Records from a dataset
Segment Open

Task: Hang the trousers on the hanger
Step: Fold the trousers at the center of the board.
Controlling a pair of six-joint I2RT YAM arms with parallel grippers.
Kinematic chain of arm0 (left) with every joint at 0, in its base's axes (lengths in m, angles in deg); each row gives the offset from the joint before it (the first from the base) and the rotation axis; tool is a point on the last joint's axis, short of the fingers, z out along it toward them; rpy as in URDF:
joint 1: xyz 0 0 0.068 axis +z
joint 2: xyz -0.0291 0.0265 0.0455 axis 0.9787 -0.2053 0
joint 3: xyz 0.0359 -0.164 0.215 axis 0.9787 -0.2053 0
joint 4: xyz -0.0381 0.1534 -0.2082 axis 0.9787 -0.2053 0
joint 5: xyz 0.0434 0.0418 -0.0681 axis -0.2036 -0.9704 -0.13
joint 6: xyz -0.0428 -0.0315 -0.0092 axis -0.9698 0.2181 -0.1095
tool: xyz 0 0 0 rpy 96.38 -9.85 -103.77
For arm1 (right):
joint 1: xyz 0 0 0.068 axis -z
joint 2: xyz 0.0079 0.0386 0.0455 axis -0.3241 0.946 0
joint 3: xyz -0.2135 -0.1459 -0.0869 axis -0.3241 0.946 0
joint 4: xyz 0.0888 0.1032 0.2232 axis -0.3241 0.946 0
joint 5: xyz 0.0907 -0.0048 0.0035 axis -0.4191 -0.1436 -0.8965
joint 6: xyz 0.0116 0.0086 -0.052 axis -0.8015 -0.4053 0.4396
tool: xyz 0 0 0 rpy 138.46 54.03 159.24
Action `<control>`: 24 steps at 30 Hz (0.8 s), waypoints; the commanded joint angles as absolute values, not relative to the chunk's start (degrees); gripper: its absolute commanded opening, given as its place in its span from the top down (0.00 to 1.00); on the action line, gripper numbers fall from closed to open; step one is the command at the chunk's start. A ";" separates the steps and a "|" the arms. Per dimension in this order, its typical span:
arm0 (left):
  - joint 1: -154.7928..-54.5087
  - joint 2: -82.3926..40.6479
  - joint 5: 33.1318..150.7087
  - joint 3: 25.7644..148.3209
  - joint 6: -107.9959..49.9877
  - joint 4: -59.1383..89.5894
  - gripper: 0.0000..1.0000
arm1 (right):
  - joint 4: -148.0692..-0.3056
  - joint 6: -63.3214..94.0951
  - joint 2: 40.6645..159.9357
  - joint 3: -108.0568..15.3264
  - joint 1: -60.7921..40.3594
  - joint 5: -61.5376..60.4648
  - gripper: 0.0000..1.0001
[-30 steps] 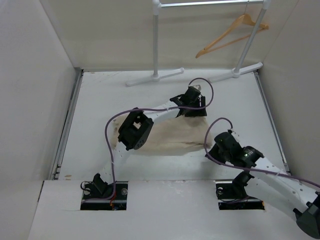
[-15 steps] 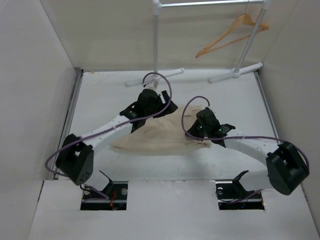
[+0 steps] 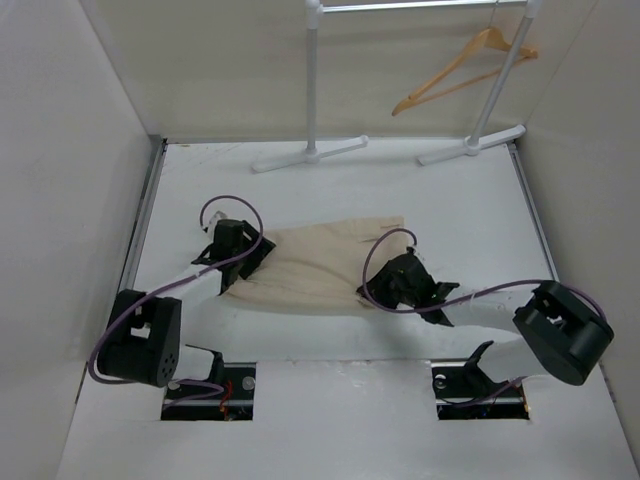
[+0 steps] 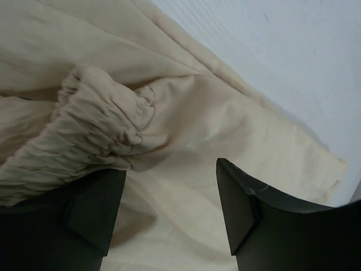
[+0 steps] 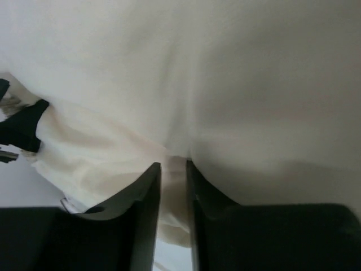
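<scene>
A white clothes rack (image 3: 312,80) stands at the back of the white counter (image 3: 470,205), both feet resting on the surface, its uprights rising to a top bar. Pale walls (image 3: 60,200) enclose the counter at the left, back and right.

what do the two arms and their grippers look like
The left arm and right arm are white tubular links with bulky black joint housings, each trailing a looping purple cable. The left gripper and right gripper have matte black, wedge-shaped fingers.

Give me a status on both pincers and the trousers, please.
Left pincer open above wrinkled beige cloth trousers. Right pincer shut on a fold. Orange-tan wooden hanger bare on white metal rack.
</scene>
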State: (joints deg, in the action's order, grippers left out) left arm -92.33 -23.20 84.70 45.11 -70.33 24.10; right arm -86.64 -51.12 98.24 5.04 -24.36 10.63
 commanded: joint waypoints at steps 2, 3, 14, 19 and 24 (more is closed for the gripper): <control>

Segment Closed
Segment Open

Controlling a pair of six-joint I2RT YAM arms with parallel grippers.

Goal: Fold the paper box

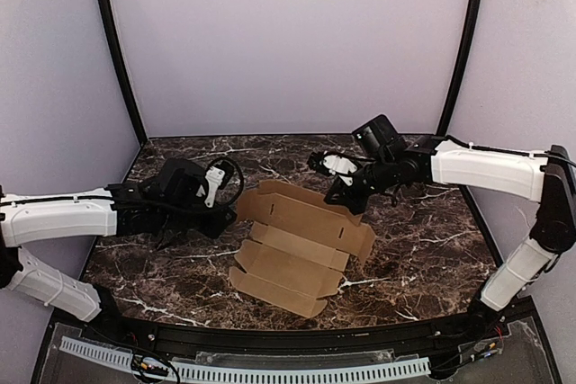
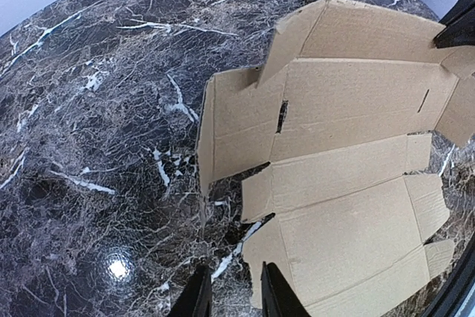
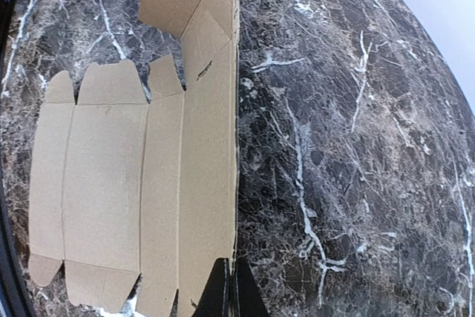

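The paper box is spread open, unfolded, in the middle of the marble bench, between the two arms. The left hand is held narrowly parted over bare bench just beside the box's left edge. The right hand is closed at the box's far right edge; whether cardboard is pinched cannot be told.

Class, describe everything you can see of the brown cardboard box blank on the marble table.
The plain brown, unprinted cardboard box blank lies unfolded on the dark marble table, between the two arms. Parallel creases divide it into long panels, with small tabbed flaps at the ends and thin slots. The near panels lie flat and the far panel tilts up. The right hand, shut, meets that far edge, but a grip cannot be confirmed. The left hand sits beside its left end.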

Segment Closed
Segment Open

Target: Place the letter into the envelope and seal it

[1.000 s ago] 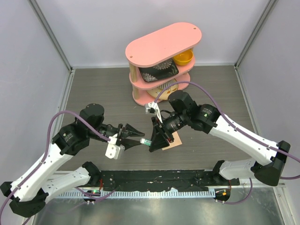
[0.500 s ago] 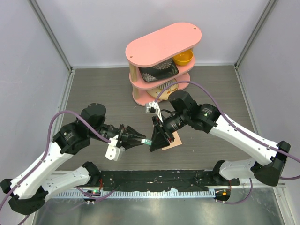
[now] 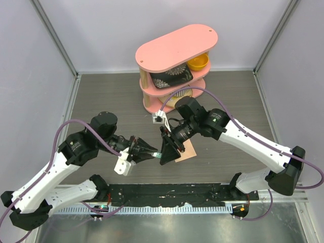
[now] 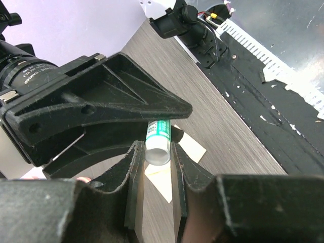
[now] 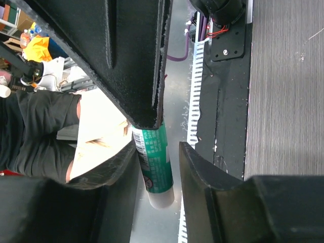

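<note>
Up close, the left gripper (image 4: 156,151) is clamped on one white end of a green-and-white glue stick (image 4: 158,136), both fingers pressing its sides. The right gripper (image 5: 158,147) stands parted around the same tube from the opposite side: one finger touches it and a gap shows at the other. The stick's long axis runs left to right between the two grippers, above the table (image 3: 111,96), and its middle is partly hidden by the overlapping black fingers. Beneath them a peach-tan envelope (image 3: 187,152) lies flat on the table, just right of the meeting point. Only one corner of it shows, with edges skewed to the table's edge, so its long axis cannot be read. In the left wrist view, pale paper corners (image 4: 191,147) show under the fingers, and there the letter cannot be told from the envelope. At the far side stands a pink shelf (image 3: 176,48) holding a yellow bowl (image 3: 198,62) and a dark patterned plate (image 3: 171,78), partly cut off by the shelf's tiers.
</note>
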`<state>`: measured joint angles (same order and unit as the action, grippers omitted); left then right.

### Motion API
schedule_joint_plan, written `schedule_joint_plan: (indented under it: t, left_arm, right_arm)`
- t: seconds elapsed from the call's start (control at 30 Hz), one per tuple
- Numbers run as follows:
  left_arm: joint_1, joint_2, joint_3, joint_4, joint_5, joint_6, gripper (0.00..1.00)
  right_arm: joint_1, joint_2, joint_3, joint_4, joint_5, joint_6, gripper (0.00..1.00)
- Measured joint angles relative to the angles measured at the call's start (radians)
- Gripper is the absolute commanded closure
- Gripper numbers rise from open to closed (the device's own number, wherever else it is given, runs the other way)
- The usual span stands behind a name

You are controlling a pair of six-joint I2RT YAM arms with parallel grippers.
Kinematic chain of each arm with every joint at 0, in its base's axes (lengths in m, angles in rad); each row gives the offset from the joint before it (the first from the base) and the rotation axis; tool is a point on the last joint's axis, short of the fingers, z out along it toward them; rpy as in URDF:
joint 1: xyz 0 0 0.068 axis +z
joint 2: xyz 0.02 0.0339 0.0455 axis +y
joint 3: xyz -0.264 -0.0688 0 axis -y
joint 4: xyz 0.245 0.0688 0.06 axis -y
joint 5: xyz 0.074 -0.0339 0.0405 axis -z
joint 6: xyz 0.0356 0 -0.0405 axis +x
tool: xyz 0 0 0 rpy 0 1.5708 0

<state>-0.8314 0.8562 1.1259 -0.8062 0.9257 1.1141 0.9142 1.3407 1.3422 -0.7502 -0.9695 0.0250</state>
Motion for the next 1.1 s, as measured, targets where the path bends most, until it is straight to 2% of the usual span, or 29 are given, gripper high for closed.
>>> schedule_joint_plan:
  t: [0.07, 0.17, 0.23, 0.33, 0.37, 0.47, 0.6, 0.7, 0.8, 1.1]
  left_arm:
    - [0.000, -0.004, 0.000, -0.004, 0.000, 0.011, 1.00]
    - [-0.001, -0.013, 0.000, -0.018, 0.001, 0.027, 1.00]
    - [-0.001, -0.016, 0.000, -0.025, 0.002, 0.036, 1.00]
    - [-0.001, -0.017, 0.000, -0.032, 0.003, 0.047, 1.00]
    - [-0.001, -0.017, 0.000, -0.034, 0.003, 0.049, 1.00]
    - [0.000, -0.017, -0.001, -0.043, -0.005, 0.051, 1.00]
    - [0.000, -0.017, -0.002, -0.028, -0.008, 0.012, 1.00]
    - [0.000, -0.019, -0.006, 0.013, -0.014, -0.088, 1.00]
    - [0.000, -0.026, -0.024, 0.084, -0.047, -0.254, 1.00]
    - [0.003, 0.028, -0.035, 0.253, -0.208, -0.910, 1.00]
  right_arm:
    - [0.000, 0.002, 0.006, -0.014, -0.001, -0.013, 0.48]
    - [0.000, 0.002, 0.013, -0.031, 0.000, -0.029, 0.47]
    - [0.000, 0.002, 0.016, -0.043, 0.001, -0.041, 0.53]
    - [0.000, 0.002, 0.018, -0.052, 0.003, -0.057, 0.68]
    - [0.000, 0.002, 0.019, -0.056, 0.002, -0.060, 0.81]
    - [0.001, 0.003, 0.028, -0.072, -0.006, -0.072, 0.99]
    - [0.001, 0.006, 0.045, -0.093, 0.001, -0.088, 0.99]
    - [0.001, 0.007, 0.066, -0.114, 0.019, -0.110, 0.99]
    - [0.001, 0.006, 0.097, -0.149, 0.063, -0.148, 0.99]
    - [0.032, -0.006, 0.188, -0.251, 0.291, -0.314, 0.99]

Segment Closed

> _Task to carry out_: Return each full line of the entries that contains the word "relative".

> _Reply_:
Action `<control>`: 24 steps at 30 Hz (0.8 s), waypoints; the commanded joint angles as absolute values, not relative to the chunk's start (degrees); gripper: its absolute commanded opening, given as its place in its span from the top down (0.00 to 1.00); on the action line, gripper numbers fall from closed to open; step one is the command at the chunk's start. A ";" separates the steps and a "|" the arms. Per dimension in this order, its typical span:
- Measured joint angles relative to the angles measured at the call's start (radians)

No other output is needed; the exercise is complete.